In silico prediction of rhabdomyolysis-inducing drugs utilizing a supervised machine learning model

Objective: Rhabdomyolysis is a life-threatening syndrome characterized by the release of myocyte components into the bloodstream and can be induced by pharmaceutical agents. Although quantitative structure-activity relationship (QSAR) models are widely used for assessing adverse drug reactions, studies in computational toxicology focusing on rare and serious side effects, such as rhabdomyolysis, are still relatively limited. Due to this gap, this study aims to build an in silico QSAR model for early prediction of drugs at risk of rhabdomyolysis. Materials and Methods: A binary dataset was developed by gathering 187 pharmaceutical compounds from the Drug-Induced Rhabdomyolysis Atlas (DIRA), and classification models were developed in the research. Machine learning (ML) algorithms, such as Instance-Based Learning with k-Nearest Neighbors (IBk), Simple Logistic (SL), and BayesNet (BN), were employed. Additionally, post-hoc model explanations and importance rankings of molecular descriptors were provided using Permutation Feature Importance (PFI).

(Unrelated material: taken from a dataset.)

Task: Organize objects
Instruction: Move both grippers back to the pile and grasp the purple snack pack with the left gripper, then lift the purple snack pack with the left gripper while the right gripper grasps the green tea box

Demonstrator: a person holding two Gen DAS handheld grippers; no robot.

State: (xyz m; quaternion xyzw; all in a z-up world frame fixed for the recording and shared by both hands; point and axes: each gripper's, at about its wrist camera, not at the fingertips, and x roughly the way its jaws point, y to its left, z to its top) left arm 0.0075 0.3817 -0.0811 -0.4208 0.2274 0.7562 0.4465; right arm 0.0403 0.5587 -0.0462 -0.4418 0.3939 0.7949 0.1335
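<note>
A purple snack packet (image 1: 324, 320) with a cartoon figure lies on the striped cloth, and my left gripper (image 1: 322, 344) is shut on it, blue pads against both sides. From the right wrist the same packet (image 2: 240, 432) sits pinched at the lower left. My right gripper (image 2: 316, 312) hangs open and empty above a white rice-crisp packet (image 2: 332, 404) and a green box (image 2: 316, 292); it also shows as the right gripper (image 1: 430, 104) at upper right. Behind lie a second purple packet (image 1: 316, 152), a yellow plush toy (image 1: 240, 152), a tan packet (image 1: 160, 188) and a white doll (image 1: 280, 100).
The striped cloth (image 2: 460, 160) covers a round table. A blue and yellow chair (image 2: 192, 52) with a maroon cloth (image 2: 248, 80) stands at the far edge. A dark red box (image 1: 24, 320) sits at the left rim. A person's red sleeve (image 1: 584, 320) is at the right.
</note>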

Result: The performances of the ML classifiers ranged from 82.00% to 85.33% in the training set and from 75.67% to 81.08% in the test set. The highest success rate for the test set was achieved by the IBk model, with a rate of 81.08%. The most significant feature in the post-hoc IBk model explanation using PFI was highlighted as the JGI6 descriptor. The descriptor class with the most identifiers was the Electrotopological State Atom Type (E-State) Descriptors. Conclusion: The physicochemical properties presented in this study regarding rhabdomyolysis and the developed models are anticipated to serve as effective tools for assessing the risk of rhabdomyolysis in drug molecules.